Cat finished driving north, 487 kilometers in under seven hours, arriving at Puerto La Cruz. Sailors wearing civilian clothes and piloting an unmarked RHIB picked up her, Alex, John, and Miguel at the pier and motored away. Fortunately, the winds were calm and the ocean smooth as glass, shining under the afternoon sun — peaceful. Lying on his back, John looked peaceful, too — for all the wrong reasons. Alex had cleaned the camouflage paint off John’s skin, and John’s face looked gray. Alex put his cheek down to John’s lips — he wasn’t breathing. Alex checked John’s pulse — it galloped like the lead horse in a Kentucky Derby. Alex used his left hand under John’s chin to tilt his head back until John’s chin pointed up, making John’s air passageway straight. Alex placed his cheek to John’s mouth — still no breathing. Alex put his ear to John’s mouth — no sound. With Alex’s right hand, he pinched John’s nostrils closed. Then he sealed his lips over John’s and blew air until John’s chest rose. After John’s chest contracted, Alex blew again — long and slow.
“John stopped breathing,” Cat told the RHIB pilot. “We have to hurry!”
“We’re going full out, ma’am,” the pilot said. “This is as fast as she’ll go.”
Every five seconds, Alex breathed into John. After three minutes, Alex stopped to see if John would breathe on his own. “Breathe, John. Come on, John. Breathe, damnit!” John still wasn’t breathing. Alex resumed giving him mouth-to-mouth resuscitation.
The USS Jason Dunham had moved closer to shore while remaining in international waters — every little bit helped. A chief hospital corpsman met the Outcasts when they arrived, quickly ushering John to sick bay, where he gave him an IV and blood.

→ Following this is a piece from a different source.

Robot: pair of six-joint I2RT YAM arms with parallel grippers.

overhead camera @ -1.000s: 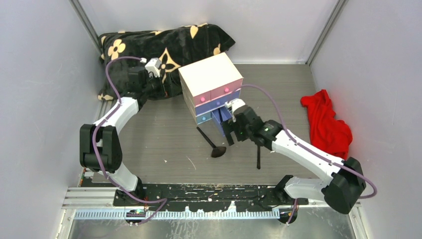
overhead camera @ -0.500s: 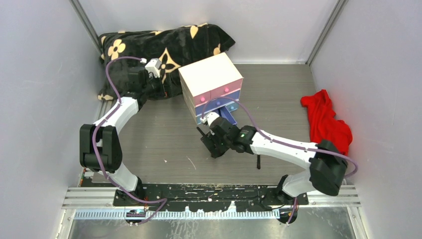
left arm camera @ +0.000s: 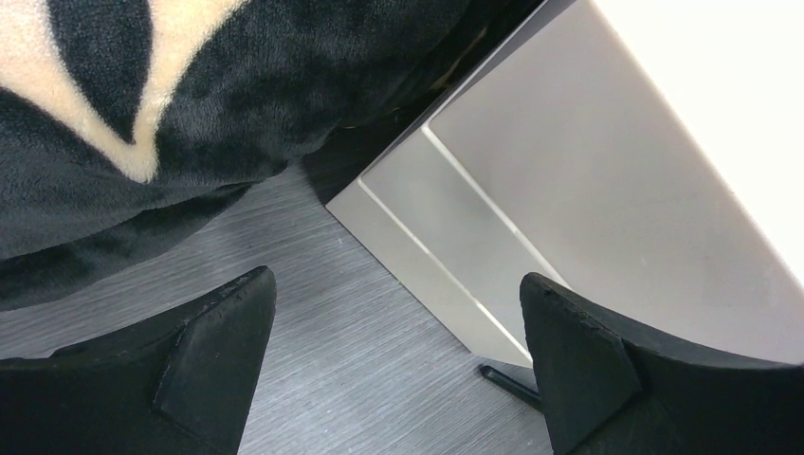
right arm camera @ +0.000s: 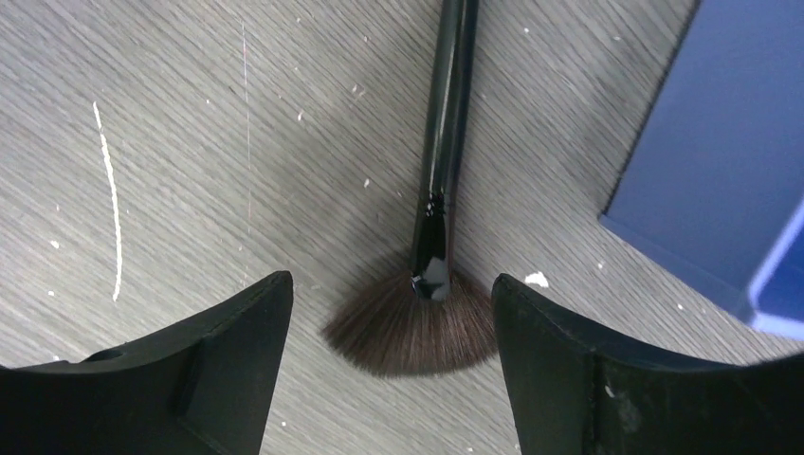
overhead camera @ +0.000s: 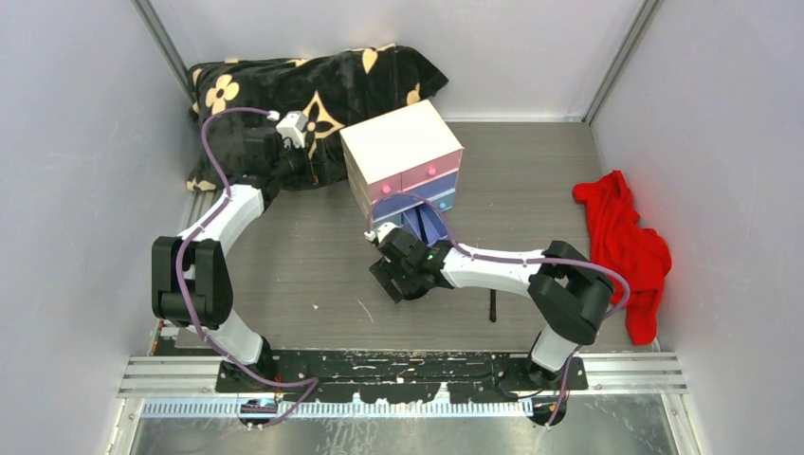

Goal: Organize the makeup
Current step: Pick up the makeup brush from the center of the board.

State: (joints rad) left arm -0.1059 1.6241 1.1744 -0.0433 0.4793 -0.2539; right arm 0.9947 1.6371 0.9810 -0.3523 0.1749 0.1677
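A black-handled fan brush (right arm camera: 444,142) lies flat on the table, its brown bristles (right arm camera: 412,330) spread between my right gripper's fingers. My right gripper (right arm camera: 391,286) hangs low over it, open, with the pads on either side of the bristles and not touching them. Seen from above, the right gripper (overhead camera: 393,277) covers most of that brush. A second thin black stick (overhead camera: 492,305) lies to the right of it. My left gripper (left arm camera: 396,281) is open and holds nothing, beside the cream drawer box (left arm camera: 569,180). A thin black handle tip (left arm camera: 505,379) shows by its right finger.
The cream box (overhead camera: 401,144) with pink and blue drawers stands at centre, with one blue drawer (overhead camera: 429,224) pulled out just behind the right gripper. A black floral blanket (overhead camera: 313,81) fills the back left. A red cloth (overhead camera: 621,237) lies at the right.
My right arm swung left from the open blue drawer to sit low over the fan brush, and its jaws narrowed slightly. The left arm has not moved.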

Alex and Cat waited outside sick bay to find out John’s condition. When the doorknob to sick bay turned, Alex’s anxiety level rose.
The chief hospital corpsman smiled.
Alex’s anxiety level suddenly dropped. He felt like he was on a roller coaster.
“How is John?” Cat asked.
“Better,” the chief hospital corpsman said. “He had injuries caused by the shock effect of the bullets, and he lost well over forty percent of his blood. If he wasn’t in such excellent physical and cardiovascular shape, even if he could have survived the trauma, his cardiovascular would have collapsed. John is lucky to be alive.”
“Can we see him?” Alex asked.
“I guess,” the chief hospital corpsman said.
Alex and Cat thanked him and walked inside. John lay hooked up to an IV. His eyes were open.
“John,” Alex greeted him.
“Hi, John,” Cat said.
John turned and looked at them and didn’t say anything — he was quiet that way. Alex’s sister was quiet, too, and Alex was comfortable with that.
“Anything we can do for you, buddy?” Alex asked.
“Take me with you,” John pleaded.
“You know I can’t do that. Not while you’re in this condition.”
“I know,” John said sadly.
They were silent for more than a minute. “Anything else?” Alex asked.
Alex had never seen John cry, but now moisture glistened in the corners of his eyes. “You know what I want,” John said.
Alex knew. “With extreme prejudice.”
Cat lowered her head.
Alex and Cat left the operating room.
“The captain would like a word with you in his stateroom,” the chief hospital corpsman said.
Alex and Cat walked to the nearest ladder and climbed to the third floor (0–3 level) amidships, then found the captain’s door and knocked.
“Enter,” a voice said.
They walked in to find the ship’s captain, seated with two naval officers Alex didn’t recognize and the Evaluator officer who spoke with a lisp. In the center of the navy blue carpet was the U.S. Navy’s blue and gold seal — an eagle gripping an anchor and a ship sailing in the background.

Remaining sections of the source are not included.